> >which is different from the problem having duplicate CatalogNumbers you discuss

> >The physical specimen does exist, but in the foreseeable future all data GUIDs will be attached to data, not to the specimen.

Duplicate specimens occur because the collector collected multiple samples of the same organism and sent them to other institutions.  The duplicate specimens themselves probably have different CatalogNumbers in each institution.  The specimen database records reflect the actual specimens.  Therefore, the specimen database records when combined from multiple institutions have duplicates of the same organism.  But, only by looking at either the Collector and Collector's number or date/location can the duplication be recognized. 

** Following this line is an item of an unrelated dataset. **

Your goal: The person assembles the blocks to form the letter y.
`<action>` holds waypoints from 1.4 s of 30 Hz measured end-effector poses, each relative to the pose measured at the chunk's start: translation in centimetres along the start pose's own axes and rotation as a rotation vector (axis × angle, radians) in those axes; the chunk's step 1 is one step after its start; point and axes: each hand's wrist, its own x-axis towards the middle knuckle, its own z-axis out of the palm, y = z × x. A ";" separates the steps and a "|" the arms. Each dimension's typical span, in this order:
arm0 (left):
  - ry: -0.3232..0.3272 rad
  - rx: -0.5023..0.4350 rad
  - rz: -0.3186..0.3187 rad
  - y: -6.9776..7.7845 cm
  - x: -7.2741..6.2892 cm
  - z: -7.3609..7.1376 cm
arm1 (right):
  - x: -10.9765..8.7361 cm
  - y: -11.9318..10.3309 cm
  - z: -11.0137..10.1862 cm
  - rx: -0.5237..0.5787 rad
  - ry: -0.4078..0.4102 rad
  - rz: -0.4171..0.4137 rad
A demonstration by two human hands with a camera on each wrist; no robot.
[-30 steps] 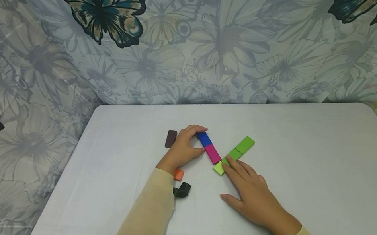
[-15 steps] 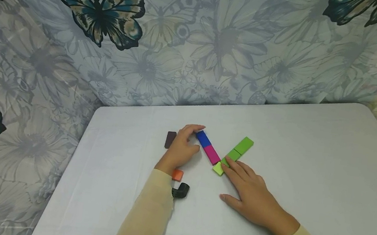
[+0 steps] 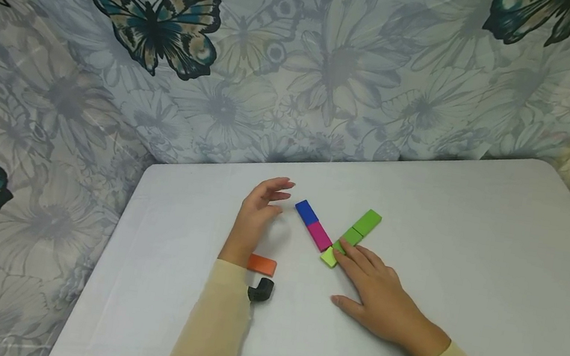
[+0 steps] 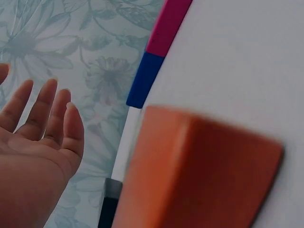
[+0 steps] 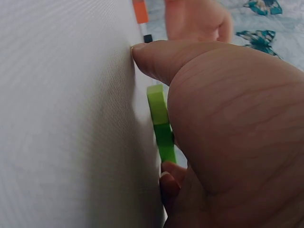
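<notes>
In the head view my left hand (image 3: 253,219) is held left of the blue block (image 3: 307,212), loosely spread and holding nothing. That block meets a magenta block (image 3: 319,236) end to end in a slanted row. A green row, with an upper green block (image 3: 368,222) and a lower green block (image 3: 351,236), slants the other way, making a V shape. At its foot lies a light green block (image 3: 328,257). My right hand (image 3: 381,292) rests its straight fingertips on the lower green row, thumb spread on the table.
An orange block (image 3: 262,265) lies beside my left wrist and looms large in the left wrist view. A dark block (image 4: 109,204), hidden by my left hand in the head view, shows there too. The white table (image 3: 472,247) backs onto a butterfly-patterned wall (image 3: 344,65).
My left hand has left the blue block's end and moved left, covering the dark block and baring more of the orange one. The right hand stays on the green row.
</notes>
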 end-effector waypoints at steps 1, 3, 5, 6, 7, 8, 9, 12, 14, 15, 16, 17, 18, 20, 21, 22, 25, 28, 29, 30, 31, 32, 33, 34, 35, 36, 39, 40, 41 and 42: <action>0.003 -0.029 -0.006 0.2 -0.1 -0.2 | 0.0 0.0 0.0 0.000 0.004 -0.002; 0.010 -0.065 -0.022 0.7 -0.3 -0.8 | 0.0 0.0 -0.1 0.002 0.017 -0.011; 0.024 -0.075 -0.043 1.0 -0.6 -1.5 | -0.1 0.0 -0.1 0.006 0.026 -0.019; 0.032 -0.077 -0.049 1.1 -0.7 -1.9 | -0.1 0.0 -0.1 0.009 0.028 -0.021; 0.042 -0.082 -0.050 1.2 -0.8 -2.3 | -0.1 0.0 -0.1 0.010 0.025 -0.019; 0.053 -0.083 -0.054 1.4 -0.9 -2.7 | -0.1 0.0 -0.1 0.012 0.022 -0.018; 0.063 -0.081 -0.057 1.5 -1.0 -3.1 | -0.1 0.0 -0.1 0.014 0.021 -0.019; 0.076 -0.086 -0.062 2.0 -1.6 -4.2 | -0.1 0.0 0.0 0.014 0.017 -0.015; 0.069 -0.096 -0.075 2.0 -2.2 -4.7 | -0.1 0.0 0.1 0.013 0.017 -0.014; 0.063 -0.103 -0.085 2.0 -2.5 -5.0 | -0.1 0.0 0.1 0.013 0.021 -0.018; 0.055 -0.108 -0.096 2.0 -2.9 -5.2 | -0.1 0.1 0.1 0.014 0.019 -0.016; 0.045 -0.109 -0.109 2.0 -3.2 -5.4 | -0.1 0.1 0.1 0.014 0.020 -0.017; 0.036 -0.107 -0.124 2.0 -3.6 -5.6 | -0.1 0.1 0.1 0.013 0.021 -0.018; 0.015 -0.097 -0.153 1.9 -4.2 -5.9 | -0.1 0.1 0.1 0.011 0.023 -0.019; 0.001 -0.090 -0.167 1.9 -4.5 -6.1 | -0.1 0.1 0.1 0.010 0.026 -0.020; -0.013 -0.079 -0.178 1.9 -4.8 -6.2 | -0.1 0.1 0.1 0.009 0.023 -0.016; -0.056 -0.059 -0.200 1.8 -5.8 -6.5 | -0.1 0.1 0.1 0.012 0.019 -0.011; -0.108 -0.016 -0.212 1.8 -6.8 -6.7 | 0.0 0.1 0.1 0.016 0.003 -0.005; -0.127 -0.005 -0.218 1.8 -7.1 -6.7 | 0.0 0.1 0.1 0.018 0.000 -0.005; -0.146 0.012 -0.229 1.8 -7.4 -6.7 | 0.0 0.1 0.1 0.017 -0.001 -0.004; -0.167 0.030 -0.241 1.8 -7.6 -6.8 | 0.0 0.1 0.2 0.014 -0.003 -0.004; -0.187 0.048 -0.255 1.8 -7.8 -6.8 | 0.0 0.1 0.1 0.013 -0.002 -0.004; -0.205 0.057 -0.272 1.7 -7.9 -6.8 | 0.0 0.1 0.1 0.012 -0.001 -0.004; -0.222 0.068 -0.290 1.7 -8.0 -6.8 | 0.0 0.1 0.1 0.012 0.004 -0.006; -0.239 0.075 -0.305 1.7 -8.1 -6.8 | 0.0 0.1 0.1 0.012 0.007 -0.008; -0.255 0.082 -0.319 1.6 -8.2 -6.8 | 0.0 0.1 0.0 0.011 0.011 -0.010; -0.313 0.104 -0.338 1.4 -8.1 -6.8 | -0.1 0.0 -0.1 0.013 0.020 -0.018; -0.330 0.108 -0.338 1.2 -8.1 -6.8 | -0.1 -0.1 -0.2 0.012 0.022 -0.021; -0.344 0.114 -0.339 1.1 -8.1 -6.8 | -0.1 -0.1 -0.2 0.011 0.022 -0.021; -0.356 0.121 -0.340 0.9 -8.1 -6.8 | -0.1 0.0 -0.3 0.011 0.025 -0.023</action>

One key use of GBIF-merged specimen records is to count or plot the number of organisms in an area.  When a wide net is thrown around the globe, the duplicate records are caught and return overstated counts.  Ideally a GUID would identify a single unique organism record and enable duplicates to be identified, but I can see no easy way for that to occur within LSID.

Chuck Miller
CIO
Missouri Botanical Garden

-----Original Message-----
From: Gregor Hagedorn [mailto:G.Hagedorn@BBA.DE]
Sent: Thursday, September 30, 2004 6:22 AM
To: TDWG-SDD@LISTSERV.NHM.KU.EDU
Subject: Re: Globally Unique Identifier


> > What about duplicate specimens?  Although a specimen may be MO 1234,
> > K5678 and P AABB, they may in fact all be SMITH 10001 and duplicates
> > of the exact same specimen, not different specimens. Is that one
> > GUID or 3?
>
> In my view, we would assign only ONE GUID, which represents the
> actual, physical specimen.  That this one specimen has multiple
> catalog number assigned to it is simply additional information
> associated with that one specimen (in the same way that many specimens
> may have more than one taxonomic name applied to it, by different
> investigators at different times).

I agree on the multiple catalogue numbers, but I believe still multiple database records of specimens will exists. Since I myself am not involved in collection curation, but in evaluating the information therein (specifically we work on organism interactions) we have a database of now close to 200 000 fungal host parasite records. Some express opinion without further citation, others express opinion backed up by voucher specimen that contains all the information that would be found in collection databases. GBIF seems to have no place for such data so far - and it would be difficult to provide, since we usually have none of "InstitutionCode]+[CollectionCode]+[CatalogNumber" (which is different from the problem having duplicate CatalogNumbers you discuss). Still what kind of data is that? What kind of data is created if a PH.D. student digitizes the specimen records used for a taxonomic revision in a database that is specific to that revision?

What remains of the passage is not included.